[EXERCISE BRIEF]
Keep every line in which "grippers" occurs and drop the rest of the data.
###
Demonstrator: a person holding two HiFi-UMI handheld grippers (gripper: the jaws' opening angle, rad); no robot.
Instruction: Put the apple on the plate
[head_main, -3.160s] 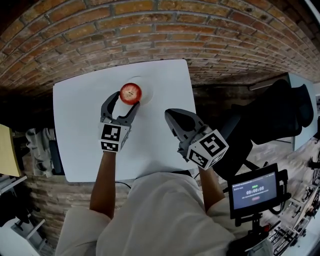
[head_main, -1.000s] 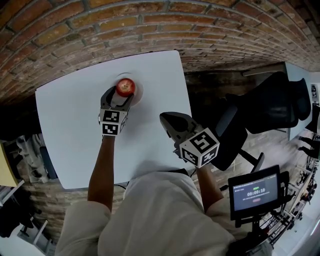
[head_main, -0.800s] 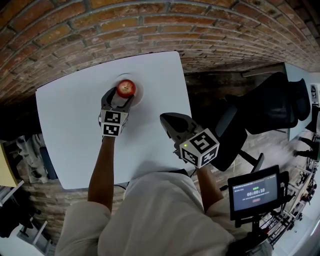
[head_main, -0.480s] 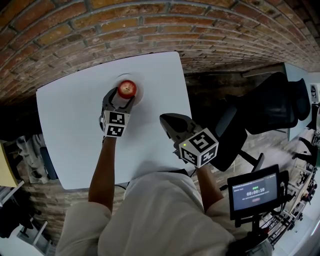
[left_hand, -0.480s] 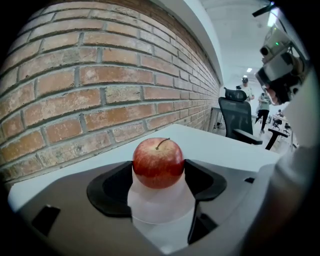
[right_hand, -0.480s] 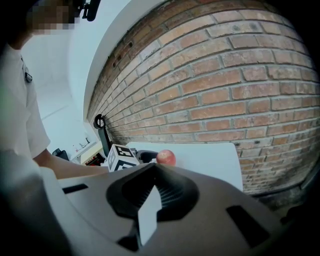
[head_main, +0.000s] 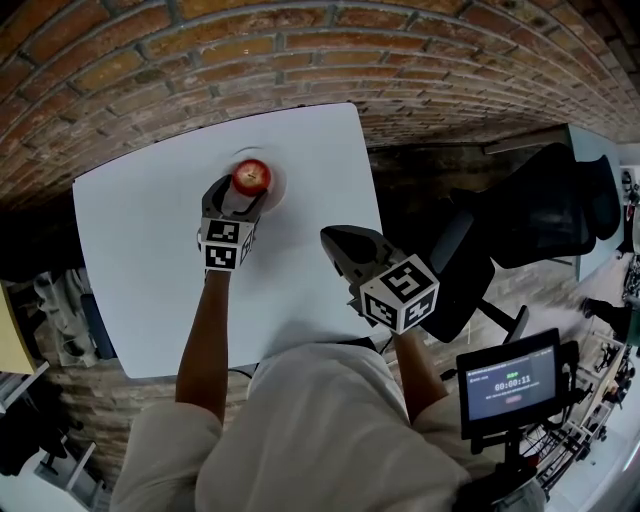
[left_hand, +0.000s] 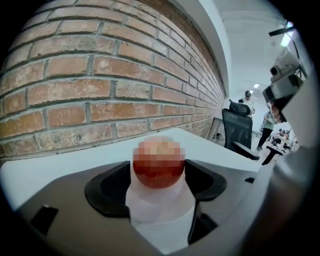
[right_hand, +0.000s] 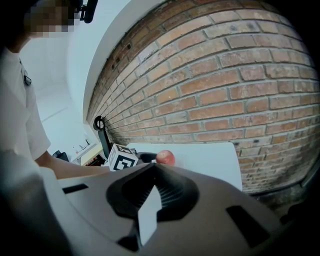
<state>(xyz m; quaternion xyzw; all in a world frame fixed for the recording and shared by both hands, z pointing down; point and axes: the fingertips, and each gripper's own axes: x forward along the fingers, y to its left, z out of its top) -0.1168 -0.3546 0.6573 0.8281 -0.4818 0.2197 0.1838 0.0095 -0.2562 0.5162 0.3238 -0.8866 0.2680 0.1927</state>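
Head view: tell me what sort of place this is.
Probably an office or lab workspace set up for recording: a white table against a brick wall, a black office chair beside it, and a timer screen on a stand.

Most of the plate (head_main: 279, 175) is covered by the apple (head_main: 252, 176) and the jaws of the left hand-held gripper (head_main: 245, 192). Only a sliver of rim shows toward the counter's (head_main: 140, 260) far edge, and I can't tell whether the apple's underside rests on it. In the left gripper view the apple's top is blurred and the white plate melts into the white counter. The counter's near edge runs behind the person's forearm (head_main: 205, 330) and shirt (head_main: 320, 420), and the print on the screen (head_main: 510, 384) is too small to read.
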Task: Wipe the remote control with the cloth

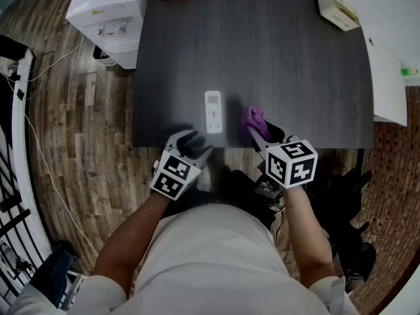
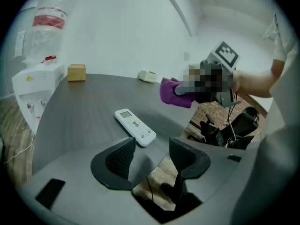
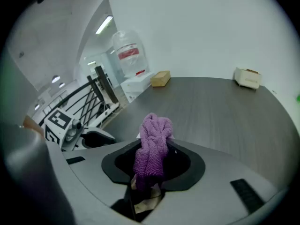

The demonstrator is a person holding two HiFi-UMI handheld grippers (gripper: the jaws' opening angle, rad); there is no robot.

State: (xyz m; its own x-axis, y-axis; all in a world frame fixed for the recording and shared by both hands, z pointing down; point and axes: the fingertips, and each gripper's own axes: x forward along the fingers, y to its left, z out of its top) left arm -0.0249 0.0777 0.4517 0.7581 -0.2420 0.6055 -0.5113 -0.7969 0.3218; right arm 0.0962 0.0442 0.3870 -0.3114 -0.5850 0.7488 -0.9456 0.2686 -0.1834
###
[EXERCISE RESULT]
Demonstrator: a person holding two HiFi-UMI handheld grippers (gripper: the jaws' opening angle, rad); no robot.
The demonstrator is a person holding two HiFi-UMI handheld grippers (gripper: the jaws' opening angle, rad); there is no robot.

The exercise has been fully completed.